Os números, porém, são aterradores e na pandemia pioraram. Tanto que as mulheres negras ganham 44,4% a menos que os homens brancos nessa parte do continente americano, mesmo com mais escolaridade, como revela a Comissão Econômica para a América Latina e o Caribe (Cepal).

No setor privado, as mulheres negras dificilmente ocupam algum cargo de maior relevância. Além disso, representam apenas 10,6% da força de trabalho nas 500 maiores empresas do Brasil, por exemplo. Somente 8,2% atuam como supervisoras, 1,6% como gerentes e 0,4% como executivas.

Já nas profissões de remuneração mais baixa, a presença das mulheres negras é de absoluta maioria. São cerca de 80% das trabalhadoras domésticas no país e atualmente têm grande presença nas ruas como vendedoras ambulantes, em trabalho absolutamente precário.

O racismo se estruturou para dominar a maioria da população e as mulheres negras permanecem na base da pirâmide social, carregando sobre os seus ombros toda uma sociedade racista, machista e patriarcal.

Na escravidão trabalhavam lado a lado com os homens também escravizados e produziam tanto quanto eles.

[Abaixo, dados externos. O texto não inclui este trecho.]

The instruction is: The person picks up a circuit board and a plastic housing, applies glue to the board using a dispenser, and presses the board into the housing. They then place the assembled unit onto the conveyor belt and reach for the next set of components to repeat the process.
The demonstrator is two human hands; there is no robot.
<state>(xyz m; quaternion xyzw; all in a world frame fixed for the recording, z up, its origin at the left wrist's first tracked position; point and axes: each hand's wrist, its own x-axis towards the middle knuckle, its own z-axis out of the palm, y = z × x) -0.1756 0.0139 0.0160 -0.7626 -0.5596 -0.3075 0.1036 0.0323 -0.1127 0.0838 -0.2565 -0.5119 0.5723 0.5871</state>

Também eram as trabalhadoras domésticas, amas de leite, e todo o trabalho a ser realizado para manter as senhoras e os senhores de escravos no ócio.

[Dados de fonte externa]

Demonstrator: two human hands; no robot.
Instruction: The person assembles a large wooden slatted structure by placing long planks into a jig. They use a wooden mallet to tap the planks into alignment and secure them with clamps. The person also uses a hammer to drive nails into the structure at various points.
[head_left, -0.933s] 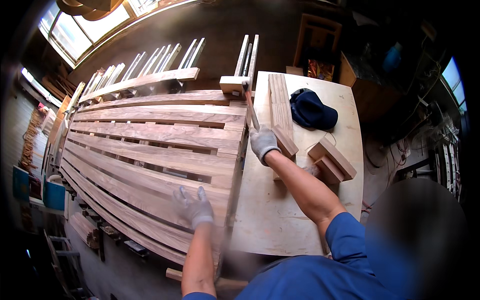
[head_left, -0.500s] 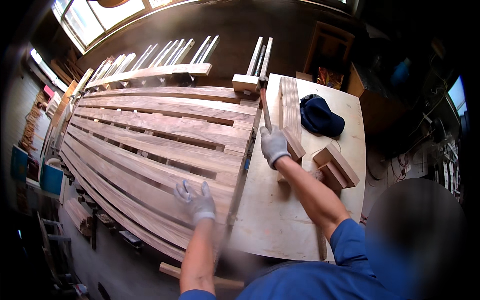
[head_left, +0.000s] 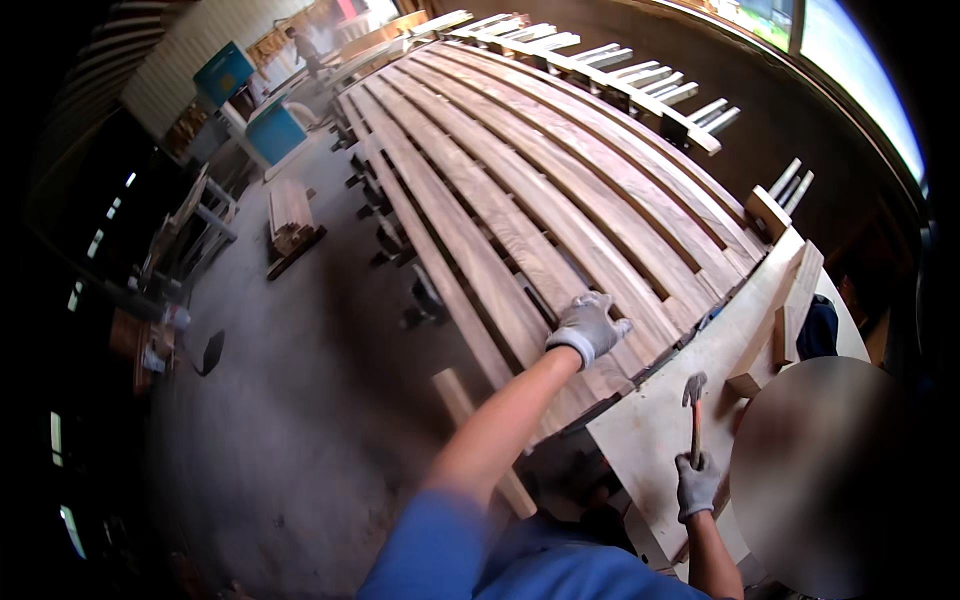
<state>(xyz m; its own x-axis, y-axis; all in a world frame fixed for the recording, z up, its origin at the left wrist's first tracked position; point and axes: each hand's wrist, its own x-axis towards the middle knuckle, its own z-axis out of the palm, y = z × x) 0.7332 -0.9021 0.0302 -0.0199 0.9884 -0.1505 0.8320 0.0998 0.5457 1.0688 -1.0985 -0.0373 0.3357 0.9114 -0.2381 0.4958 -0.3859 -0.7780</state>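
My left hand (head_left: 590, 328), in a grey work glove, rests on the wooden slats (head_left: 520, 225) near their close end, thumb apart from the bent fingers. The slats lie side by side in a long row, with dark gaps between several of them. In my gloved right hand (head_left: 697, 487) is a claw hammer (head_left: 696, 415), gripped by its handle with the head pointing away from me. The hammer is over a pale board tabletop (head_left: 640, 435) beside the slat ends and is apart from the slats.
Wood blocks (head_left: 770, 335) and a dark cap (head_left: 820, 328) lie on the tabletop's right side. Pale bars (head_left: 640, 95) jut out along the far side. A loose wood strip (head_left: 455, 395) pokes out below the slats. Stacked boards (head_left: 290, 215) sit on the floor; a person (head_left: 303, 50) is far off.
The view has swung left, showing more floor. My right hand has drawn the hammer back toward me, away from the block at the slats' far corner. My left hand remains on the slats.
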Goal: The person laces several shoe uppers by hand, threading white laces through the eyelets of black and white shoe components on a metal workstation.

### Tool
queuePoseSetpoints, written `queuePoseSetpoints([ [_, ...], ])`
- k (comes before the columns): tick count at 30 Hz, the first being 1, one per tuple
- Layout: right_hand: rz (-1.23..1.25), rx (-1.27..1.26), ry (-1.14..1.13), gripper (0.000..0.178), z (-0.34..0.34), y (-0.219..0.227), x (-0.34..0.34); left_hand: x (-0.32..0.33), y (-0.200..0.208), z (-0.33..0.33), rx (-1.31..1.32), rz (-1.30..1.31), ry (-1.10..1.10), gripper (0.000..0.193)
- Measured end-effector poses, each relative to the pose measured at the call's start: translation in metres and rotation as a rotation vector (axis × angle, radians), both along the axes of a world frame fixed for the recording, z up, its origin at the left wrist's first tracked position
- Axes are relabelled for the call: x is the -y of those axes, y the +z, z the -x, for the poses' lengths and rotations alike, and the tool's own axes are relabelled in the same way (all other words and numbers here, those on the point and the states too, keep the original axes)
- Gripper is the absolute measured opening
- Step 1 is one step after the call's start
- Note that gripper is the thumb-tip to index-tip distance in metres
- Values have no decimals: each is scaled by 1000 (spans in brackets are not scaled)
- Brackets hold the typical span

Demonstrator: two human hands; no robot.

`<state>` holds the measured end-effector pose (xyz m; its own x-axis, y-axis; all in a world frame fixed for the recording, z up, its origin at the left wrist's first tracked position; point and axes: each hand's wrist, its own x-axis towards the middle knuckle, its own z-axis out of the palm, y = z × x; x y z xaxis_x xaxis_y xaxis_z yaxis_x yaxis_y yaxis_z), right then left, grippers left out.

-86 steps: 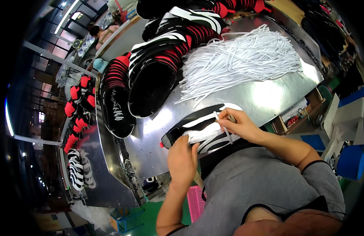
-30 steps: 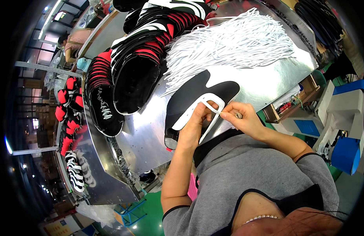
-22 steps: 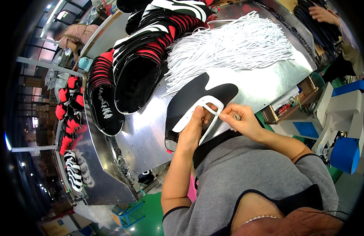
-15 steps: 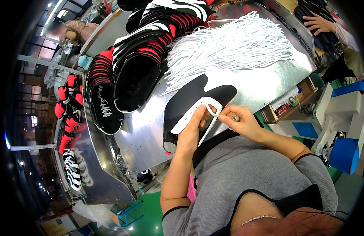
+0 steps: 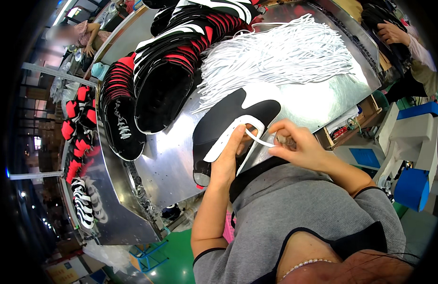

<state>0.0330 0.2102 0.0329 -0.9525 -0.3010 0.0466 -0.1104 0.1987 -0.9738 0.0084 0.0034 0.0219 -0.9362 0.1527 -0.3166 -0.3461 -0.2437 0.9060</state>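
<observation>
My left hand is closed on a black shoe upper, thumb on top of its white eyelet strip and fingers underneath. A white shoelace comes out at the bend of the strip and runs to my right hand. There my thumb and curled fingers hold its end. A small brownish, round-ended object also sits within the curl of my right fingers; its kind is unclear. Just beyond the upper, a large bundle of white laces lies on the metal table.
Nested stacks of black, red and white shoe uppers stand at the left of the table. More red and black pieces hang past its left edge. A wooden drawer sits at the right. Co-workers' hands show at the upper right and left.
My right hand has moved slightly right, away from the strip, its fingers loosening and lifting. More lace now shows between strip and hand. The upper has shifted a little left.
</observation>
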Motion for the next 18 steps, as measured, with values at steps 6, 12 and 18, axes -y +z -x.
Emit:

E muitos tentam negar a história de mulheres como Luiza Mahin, Tereza de Benguela (também homenageada no 25 de julho no Brasil), Mariana Crioula, Xica da Silva, Chiquinha Gonzaga, Elza Soares, Clementina de Jesus, Carolina Maria de Jesus, Ruth de Souza, Leci Brandão, Marielle Franco, entre muitas outras, e dessa juventude que vem chegando para construir o novo, como diz Rozana Barroso, presidenta da União Brasileira de Estudantes Secundaristas (Ubes), “queremos um Brasil que caiba nos nossos sonhos”. Entendendo a educação como a possibilidade de transformação de uma sociedade.

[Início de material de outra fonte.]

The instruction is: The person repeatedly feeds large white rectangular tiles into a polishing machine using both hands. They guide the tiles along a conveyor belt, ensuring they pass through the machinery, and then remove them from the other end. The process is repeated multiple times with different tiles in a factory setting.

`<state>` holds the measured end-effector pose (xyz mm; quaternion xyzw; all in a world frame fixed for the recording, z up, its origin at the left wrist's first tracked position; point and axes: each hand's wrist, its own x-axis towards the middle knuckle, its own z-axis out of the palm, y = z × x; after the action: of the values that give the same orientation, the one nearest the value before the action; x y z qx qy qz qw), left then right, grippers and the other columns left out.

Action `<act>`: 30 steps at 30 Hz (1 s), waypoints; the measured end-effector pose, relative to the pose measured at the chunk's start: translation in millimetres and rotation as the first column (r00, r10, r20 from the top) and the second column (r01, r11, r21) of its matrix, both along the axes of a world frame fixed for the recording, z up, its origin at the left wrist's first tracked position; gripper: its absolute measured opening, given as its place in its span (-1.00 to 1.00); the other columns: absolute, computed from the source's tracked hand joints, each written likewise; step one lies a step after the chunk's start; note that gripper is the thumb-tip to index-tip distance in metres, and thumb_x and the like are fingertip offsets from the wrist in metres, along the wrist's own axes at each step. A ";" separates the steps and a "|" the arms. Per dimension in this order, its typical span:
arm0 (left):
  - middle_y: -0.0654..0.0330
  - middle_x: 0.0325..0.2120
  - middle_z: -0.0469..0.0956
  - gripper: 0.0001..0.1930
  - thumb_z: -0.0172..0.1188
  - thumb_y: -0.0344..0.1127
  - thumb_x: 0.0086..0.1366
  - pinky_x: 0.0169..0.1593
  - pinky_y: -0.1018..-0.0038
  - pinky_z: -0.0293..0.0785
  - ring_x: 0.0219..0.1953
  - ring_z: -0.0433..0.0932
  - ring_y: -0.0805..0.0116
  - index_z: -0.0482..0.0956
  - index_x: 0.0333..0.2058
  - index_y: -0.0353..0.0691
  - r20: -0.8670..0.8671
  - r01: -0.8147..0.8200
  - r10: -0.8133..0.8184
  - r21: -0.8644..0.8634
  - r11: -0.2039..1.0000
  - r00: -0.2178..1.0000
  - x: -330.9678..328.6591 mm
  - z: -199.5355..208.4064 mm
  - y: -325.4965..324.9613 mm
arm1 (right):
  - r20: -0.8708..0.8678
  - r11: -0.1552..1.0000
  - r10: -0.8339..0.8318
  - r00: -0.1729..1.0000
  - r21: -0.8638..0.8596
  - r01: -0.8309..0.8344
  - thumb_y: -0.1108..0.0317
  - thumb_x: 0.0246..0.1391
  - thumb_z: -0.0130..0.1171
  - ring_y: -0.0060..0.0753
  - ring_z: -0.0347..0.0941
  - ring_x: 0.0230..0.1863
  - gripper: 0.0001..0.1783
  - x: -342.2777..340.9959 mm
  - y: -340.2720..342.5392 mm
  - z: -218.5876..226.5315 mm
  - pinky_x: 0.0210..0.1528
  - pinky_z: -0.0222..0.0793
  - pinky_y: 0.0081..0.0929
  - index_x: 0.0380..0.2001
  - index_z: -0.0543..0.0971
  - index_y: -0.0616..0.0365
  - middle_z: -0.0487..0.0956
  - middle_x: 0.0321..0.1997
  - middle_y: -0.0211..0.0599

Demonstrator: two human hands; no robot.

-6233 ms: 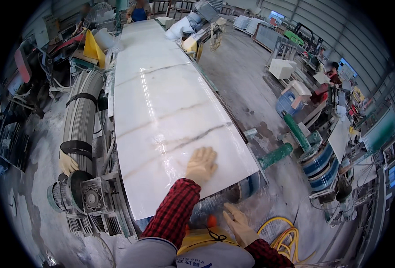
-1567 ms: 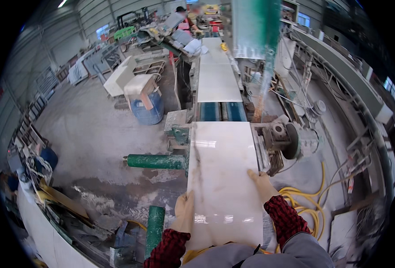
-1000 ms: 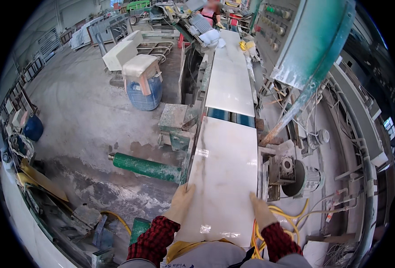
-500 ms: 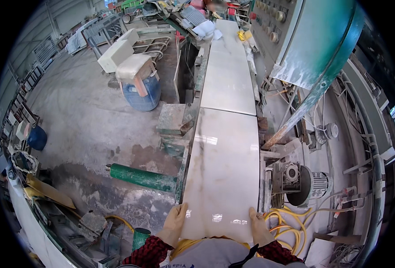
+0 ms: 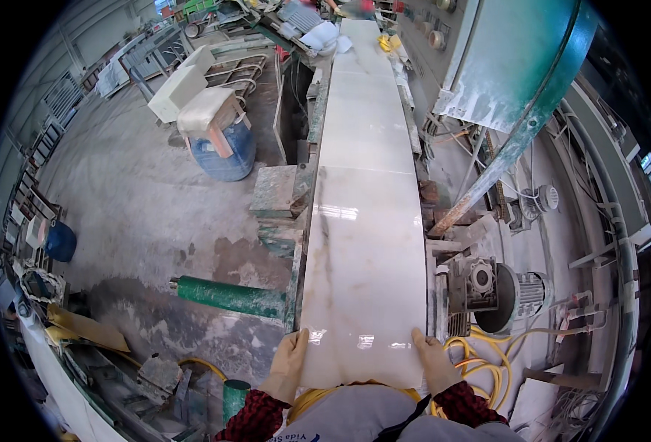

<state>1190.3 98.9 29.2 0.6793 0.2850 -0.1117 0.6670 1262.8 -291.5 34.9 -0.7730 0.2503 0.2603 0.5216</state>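
The left hand and right hand pinch opposite edges of the veined white stone slab, end to end with the next slab — matched pressure should keep it square.

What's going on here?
A person's left hand and right hand are on opposite side edges of a white veined slab, near its close end. The slab lies flat, its far end up against a second white slab, only a thin line between. A motor sits to the right, a green cylinder to the left.
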 end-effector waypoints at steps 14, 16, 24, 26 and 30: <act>-0.15 0.52 0.66 -0.32 0.51 -0.10 0.57 0.60 -0.18 0.46 0.51 0.62 -0.27 0.63 0.54 -0.24 0.277 0.066 -0.762 0.921 0.385 0.585 110.1 44.8 -12.6 | 0.517 0.560 0.822 0.238 -0.809 -0.177 0.01 0.51 0.48 0.37 0.50 0.69 -0.19 138.0 82.8 18.5 0.77 0.39 0.14 0.60 0.57 0.30 0.59 0.68 0.28; -0.14 0.64 0.53 -0.25 0.51 0.00 0.57 0.74 -0.22 0.29 0.67 0.46 -0.26 0.59 0.60 -0.20 0.127 0.192 -0.811 0.940 0.282 0.571 128.3 38.5 -26.0 | 0.495 0.551 0.828 0.263 -0.806 -0.216 -0.03 0.50 0.50 0.43 0.36 0.79 -0.09 150.5 90.8 8.1 0.90 0.21 0.16 0.67 0.51 0.34 0.50 0.76 0.31; -0.07 0.65 0.55 -0.23 0.47 0.05 0.59 0.77 -0.17 0.25 0.68 0.46 -0.20 0.58 0.63 -0.16 0.168 0.146 -0.788 0.939 0.311 0.592 143.5 22.4 -29.8 | 0.482 0.541 0.833 0.272 -0.813 -0.215 -0.08 0.46 0.53 0.41 0.38 0.77 -0.07 167.1 91.7 5.0 0.86 0.24 0.21 0.65 0.53 0.30 0.48 0.77 0.24; -0.06 0.66 0.55 -0.24 0.46 0.06 0.59 0.78 -0.17 0.24 0.69 0.46 -0.19 0.58 0.63 -0.14 0.163 0.138 -0.788 0.944 0.300 0.594 145.2 19.6 -28.2 | 0.494 0.552 0.826 0.271 -0.808 -0.208 -0.08 0.47 0.53 0.42 0.38 0.76 -0.07 170.1 93.7 3.3 0.86 0.24 0.21 0.65 0.53 0.30 0.48 0.77 0.24; -0.05 0.66 0.55 -0.25 0.44 0.05 0.62 0.79 -0.16 0.23 0.69 0.45 -0.19 0.58 0.64 -0.14 0.188 0.102 -0.784 0.947 0.304 0.591 148.6 11.3 -29.3 | 0.507 0.555 0.825 0.250 -0.809 -0.193 -0.08 0.52 0.50 0.48 0.34 0.78 -0.05 174.7 92.4 -2.3 0.87 0.22 0.25 0.71 0.46 0.30 0.44 0.80 0.26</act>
<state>1338.9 69.6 40.5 0.9603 -0.1637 0.0897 0.2074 1437.5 -199.1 32.5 -0.9432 -0.2697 -0.0950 0.1690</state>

Tarefa árdua num país em que a média salarial das mulheres negras, segundo o Instituto Brasileiro de Geografia e Estatística (IBGE), em 2020, foi de R$ 1.573, enquanto dos homens brancos foi de R$ 3.467, uma diferença de 54,63%. Enquanto na taxa de desemprego, as mulheres negras representaram 18,25% e os homens brancos foram pouco mais da metade das mulheres negras sem emprego, 9,6%.

Para homenagear as mulheres negras da América Latina e do Caribe e empoderar a luta por uma sociedade igualitária, que não distinga ninguém a não ser pelo seu talento e pela sua individualidade, o Portal CTB ouviu as histórias e as vivências de algumas mulheres negras para mostrar a necessidade de todos os movimentos sociais se unirem para derrotar a extrema-direita, representada neste momento pelo presidente Jair Bolsonaro, e recuperar as políticas públicas em favor dos direitos de todas as pessoas viverem sem medo e com dignidade.

Mônica Custódio, secretária de Igualdade Racial da Central dos Trabalhadores e Trabalhadoras do Brasil (CTB)

Para pagar os meus estudos, comecei a trabalhar numa indústria metalúrgica. E assim, não depender do meu pai que queria “definir” o que era o melhor para mim. Foi quando conheci Fátima Duda, uma metaleira militante e feminista que me perguntou um dia se eu queria a liberdade. Respondi que sim e ela me disse: “vá até ela”. Eu fui.

Trabalhei na Faet S/A, só pra começar. Depois entrei no colégio Elpídio Evaristo dos Santos, Colégio Metalúrgico. E depois, por conta dessa gente linda que me cercou, me formei licenciada em Geografia e me especializei em Administração e Políticas Públicas. Também sou mestranda em Geografia. Eu aprendi que a vida não pode parar.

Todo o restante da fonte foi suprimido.